Dr. Maria Meindl's dissertation, "Reading Elsa Gindler: Tracing the Legacy of a Somatics Pioneer," is the winner of the Alumni Dissertation Award, 2021–2022. This award was established to celebrate the best dissertation completed by a PhD candidate at the Centre in an academic year.
Maria's doctoral supervisor was Professor Emeritus Stephen Johnson, and her committee members were Professors Jill Carter and Tamara Trojanowska.
We would like to thank the selection committee, comprised of Professors Jill Carter and Elliot Leffler, who made the following comment about Maria's dissertation:
Maria Meindl’s "Reading Elsa Gindler: Tracing the Legacy of a Somatics Pioneer" investigates the life, extant writing and work of Elsa Gindler (1885-1961), mapping out an ever-expanding sphere of influence within which modern and postmodern somatics practitioners have developed and continue to develop holistic movement pedagogies and natural health modalities to improve the lives and/or artistry of those who undertake this training. As Dr. Meindl observes, “[t] study of Gindler has particular resonance” today, as Gindler’s life and practice were subject to the exigencies emerging from a global influenza pandemic, the rise of fascism, and economic depression. In this historic moment, as humans worldwide are navigating a technological revolution and a concerted attack upon foundational ontological assumptions, upon notions of “free will,” and upon bodily sovereignty, Dr. Meindl’s close reading of Elsa Gindler’s life, socio-economic positioning, historical context, and resistant practice offers key insights and remedial strategies to scholars and artists alike across multiple fields of study (i.e., DTPS, Dance Studies, Education, Historiography, Ethics, Hope Studies, and Research Methodologies).
Maria Meindl neither attempts nor claims to craft a definitive account of a long-overlooked influencer of body culture through the 20th and 21st Centuries. Instead, Dr. Meindl offers us her own reading (and translation) of the surviving writings of Gindler, her contemporaries and her students; models an ethical set of practices with which to build respectful and mutually beneficial research partnerships; opens a window onto her own experience of visiting a unique archive that houses Gindler’s theory and praxis (recorded and embodied); and carries us through her own somatic encounters, as a Jew visiting postwar Berlin navigating her own epigenetic trauma while undertaking Gindler’s physical exercises (as remembered, adapted, and taught) by those who carry Gindler’s legacy.

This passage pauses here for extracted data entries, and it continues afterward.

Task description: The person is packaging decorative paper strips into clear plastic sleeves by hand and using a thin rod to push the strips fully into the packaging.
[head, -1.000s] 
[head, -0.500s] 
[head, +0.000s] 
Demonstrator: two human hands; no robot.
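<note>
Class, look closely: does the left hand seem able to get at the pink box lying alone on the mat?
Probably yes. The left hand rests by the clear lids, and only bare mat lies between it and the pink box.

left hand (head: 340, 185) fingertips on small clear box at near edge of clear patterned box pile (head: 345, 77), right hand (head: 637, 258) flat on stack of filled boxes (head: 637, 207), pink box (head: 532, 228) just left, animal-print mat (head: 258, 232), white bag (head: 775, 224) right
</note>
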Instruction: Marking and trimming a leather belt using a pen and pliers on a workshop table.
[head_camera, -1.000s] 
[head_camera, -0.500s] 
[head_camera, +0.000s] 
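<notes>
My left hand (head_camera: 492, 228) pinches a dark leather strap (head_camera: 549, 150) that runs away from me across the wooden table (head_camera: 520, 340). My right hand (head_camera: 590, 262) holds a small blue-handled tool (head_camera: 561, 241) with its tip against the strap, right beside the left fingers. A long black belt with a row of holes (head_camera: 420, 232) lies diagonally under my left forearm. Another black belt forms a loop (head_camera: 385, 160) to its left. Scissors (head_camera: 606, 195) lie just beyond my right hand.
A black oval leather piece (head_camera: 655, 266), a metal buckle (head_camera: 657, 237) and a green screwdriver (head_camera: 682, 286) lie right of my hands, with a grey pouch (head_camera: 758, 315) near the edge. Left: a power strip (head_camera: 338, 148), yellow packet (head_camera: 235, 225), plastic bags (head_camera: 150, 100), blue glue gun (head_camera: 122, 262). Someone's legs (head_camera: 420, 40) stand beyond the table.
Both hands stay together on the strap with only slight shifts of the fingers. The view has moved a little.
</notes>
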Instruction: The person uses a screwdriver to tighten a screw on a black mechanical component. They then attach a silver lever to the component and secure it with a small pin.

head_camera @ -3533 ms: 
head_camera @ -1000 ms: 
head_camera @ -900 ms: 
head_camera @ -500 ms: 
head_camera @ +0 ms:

This dissertation, a product of rigorous research and careful reading, comprises an exquisitely crafted narrative tapestry that offers English-speaking audiences their first opportunity to become intimately acquainted with a remarkable (albeit, hitherto unrecognized) somatic practitioner, educational theorist, and social justice warrior.
Please join us in congratulating Dr. Maria Meindl and her committee members on her outstanding achievement!